Work task
No pictures belong in the copy. Restate the rest of the data exactly.

Raw data
━━━
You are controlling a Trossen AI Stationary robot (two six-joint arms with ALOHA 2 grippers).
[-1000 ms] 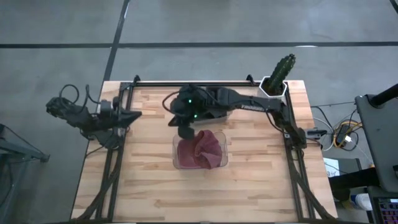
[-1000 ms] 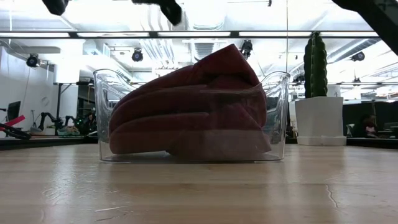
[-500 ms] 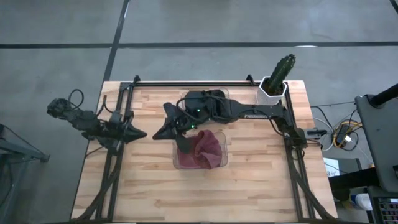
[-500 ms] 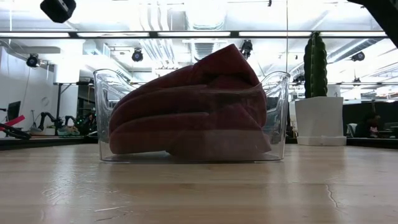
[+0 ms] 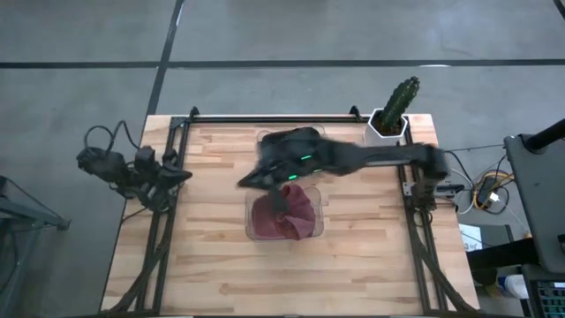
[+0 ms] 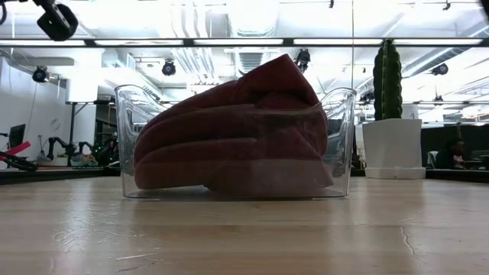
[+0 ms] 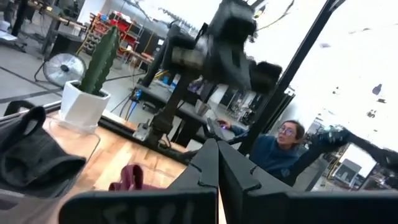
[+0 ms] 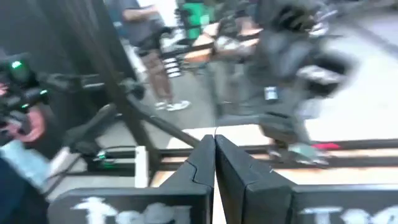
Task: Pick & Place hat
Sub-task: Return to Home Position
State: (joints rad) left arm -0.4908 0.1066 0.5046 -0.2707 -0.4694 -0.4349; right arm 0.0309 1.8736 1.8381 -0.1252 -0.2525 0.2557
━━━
Your solution
You are controlling a Trossen AI Stationary robot (two six-joint arms with ALOHA 2 grippers).
[-1000 ms] 
[-1000 ms] 
[-500 ms] 
[-500 ms] 
[+0 ms] 
[+0 ms] 
[+0 ms] 
[+0 ms] 
Task: Pick & Place hat
Sub-task: Return to Home Position
State: (joints rad) left arm -0.4908 0.1066 0.5046 -0.2707 -0.4694 -0.4349; right arm 0.0309 1.8736 1.8381 -0.1252 -0.2525 0.2557

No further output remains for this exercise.